L'application App'Elles créée et assidûment promue par Diarata N'Diaye, à l'origine de l'association RESONANTES, ne s'adresse pas qu'aux jeunes femmes, mais vise plus particulièrement les 15-30 ans. La militante et slameuse emploie un langage explicite et clair pour parler des violences faites aux femmes. Elle sait que la plupart des victimes sont jeunes, voire mineures, et que les troubles psychosomatiques qu'elles subissent sont lourds. Derrière sa banderole, Diarata N'Diaye était là pour recueillir les témoignages et dispenser des informations à celles qui le souhaitaient. Car des violences, on connaît rarement ce qu'elles impliquent comme conséquences, ni quelles réponses on peut leur opposer. Les visiteuses se sont succèdées sans temps mort. Peu savaient que Diarata N'Diaye venait l'avant veille de recevoir, des mains de la ministre Laurence Rossignol, le Prix national du comité de suivi du mouvement ministériel Sexisme Pas Notre Genre. 

Une pierre au chantier

Le stand du Planning Familial accueillit de nombreuses discussions. La sexualité et la procréation ont beau être des domaines qui concernent toutes les femmes, on a toujours quelque chose à apprendre ou échanger, que ce soit sur la contraception, les menstruations ou les enjeux politiques de la liberté sexuelle des femmes.

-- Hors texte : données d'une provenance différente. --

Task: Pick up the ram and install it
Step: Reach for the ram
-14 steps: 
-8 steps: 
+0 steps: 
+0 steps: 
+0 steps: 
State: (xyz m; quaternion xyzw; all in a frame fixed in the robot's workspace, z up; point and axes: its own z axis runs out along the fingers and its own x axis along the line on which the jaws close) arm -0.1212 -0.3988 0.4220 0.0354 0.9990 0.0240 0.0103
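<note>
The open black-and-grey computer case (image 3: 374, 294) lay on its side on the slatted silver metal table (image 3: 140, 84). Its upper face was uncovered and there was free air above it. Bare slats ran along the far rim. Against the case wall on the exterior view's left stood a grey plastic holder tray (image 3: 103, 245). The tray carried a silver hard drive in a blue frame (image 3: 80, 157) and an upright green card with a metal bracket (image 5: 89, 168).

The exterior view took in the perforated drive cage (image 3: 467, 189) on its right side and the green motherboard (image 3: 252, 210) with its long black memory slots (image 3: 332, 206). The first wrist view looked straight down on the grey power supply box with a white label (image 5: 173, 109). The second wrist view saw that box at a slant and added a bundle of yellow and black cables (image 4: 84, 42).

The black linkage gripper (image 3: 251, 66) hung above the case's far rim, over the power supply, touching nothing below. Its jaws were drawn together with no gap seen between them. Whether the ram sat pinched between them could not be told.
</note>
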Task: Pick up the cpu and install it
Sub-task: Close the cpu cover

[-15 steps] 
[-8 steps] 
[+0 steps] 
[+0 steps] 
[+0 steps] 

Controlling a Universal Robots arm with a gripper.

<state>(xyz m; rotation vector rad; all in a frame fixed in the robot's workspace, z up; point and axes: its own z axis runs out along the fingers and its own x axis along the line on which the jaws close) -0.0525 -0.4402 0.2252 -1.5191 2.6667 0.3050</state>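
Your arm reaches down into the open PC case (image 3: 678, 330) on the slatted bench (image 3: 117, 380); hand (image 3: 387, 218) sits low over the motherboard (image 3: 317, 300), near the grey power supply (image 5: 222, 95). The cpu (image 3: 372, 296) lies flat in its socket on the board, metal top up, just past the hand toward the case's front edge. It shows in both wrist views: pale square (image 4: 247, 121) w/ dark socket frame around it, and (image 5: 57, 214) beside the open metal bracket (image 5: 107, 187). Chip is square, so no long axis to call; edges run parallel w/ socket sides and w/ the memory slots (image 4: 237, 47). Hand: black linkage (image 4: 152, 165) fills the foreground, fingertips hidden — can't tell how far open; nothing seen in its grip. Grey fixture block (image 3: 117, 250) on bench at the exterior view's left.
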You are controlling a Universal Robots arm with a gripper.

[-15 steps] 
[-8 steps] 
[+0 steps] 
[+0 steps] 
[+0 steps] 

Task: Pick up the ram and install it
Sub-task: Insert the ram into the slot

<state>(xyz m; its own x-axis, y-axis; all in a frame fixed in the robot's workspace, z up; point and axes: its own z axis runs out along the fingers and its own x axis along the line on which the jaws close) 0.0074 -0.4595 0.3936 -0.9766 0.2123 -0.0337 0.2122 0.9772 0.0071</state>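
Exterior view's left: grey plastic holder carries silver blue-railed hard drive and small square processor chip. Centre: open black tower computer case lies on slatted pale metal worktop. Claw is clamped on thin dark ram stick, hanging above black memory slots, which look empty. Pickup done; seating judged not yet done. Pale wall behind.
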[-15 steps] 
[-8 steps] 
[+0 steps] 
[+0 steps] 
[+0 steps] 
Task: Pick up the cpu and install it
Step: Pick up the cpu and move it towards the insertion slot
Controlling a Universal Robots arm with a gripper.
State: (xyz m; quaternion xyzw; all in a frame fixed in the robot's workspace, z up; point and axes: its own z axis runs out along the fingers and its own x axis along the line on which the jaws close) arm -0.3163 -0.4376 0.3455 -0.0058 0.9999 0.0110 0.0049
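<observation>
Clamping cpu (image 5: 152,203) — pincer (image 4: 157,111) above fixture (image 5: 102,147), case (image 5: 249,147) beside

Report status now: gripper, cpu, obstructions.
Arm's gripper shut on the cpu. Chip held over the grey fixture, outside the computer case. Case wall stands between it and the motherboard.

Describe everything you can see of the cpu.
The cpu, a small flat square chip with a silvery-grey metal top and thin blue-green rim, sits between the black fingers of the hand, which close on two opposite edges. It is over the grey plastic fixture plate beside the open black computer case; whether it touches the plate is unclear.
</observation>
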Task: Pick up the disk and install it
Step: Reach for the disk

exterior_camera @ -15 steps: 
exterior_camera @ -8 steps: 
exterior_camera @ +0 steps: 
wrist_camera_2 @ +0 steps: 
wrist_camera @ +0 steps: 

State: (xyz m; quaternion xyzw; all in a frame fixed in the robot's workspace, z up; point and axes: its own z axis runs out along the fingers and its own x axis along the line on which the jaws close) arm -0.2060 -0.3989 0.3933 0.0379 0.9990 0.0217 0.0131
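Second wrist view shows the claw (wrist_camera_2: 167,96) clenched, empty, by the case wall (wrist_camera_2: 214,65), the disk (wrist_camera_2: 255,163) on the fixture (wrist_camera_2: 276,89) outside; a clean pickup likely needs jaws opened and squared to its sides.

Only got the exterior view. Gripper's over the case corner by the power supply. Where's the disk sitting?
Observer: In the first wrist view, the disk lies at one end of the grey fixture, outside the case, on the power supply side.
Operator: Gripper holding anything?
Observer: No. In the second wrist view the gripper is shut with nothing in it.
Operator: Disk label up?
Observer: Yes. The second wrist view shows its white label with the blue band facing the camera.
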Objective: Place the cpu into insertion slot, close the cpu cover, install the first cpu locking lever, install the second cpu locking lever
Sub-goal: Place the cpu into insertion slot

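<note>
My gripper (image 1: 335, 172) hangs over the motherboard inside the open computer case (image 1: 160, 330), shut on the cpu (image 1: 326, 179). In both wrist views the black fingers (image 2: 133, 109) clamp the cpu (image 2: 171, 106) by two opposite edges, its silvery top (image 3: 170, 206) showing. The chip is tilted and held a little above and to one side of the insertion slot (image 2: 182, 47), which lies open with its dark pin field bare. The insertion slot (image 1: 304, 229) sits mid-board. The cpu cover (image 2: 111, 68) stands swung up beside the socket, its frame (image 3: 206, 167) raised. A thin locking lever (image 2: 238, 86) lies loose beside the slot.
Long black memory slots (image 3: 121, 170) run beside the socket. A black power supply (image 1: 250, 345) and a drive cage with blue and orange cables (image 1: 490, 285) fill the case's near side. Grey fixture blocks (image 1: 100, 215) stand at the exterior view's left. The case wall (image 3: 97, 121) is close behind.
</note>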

Tout l'après-midi, les participant.es ont pu déguster les crêpes et petits gâteaux confectionnés par les double dutcheuses de C'West. Elles demandaient une participation financière les aidant à prendre part à la compétition pour le Championnat de France. On peut toujours soutenir ces dynamiques sportives !

Le concert de clôture de la Brigade d'Intervention Vokale a fait découvrir des chants révolutionnaires et de travail du Monde. Le choeur de neuf chanteuses pleines de vigueur, au jeu de voix percutant et joyeux, a fait se terminer la journée en bal improvisé.

La CCF a demandé aux différentes intervenantes de lui communiquer leur compte-rendu de l'après-midi. Leurs témoignages et commentaires rejoindront les données recensées depuis 2014. Le collectif s'est en effet alors soudé autour d'un objectif : définir, rassembler, transmettre les besoins des femmes de Bellevue. En 2016, l'après-midi du 12 mars, "Envies, besoins d'espaces et de lieux ?" poursuivait déjà ce but.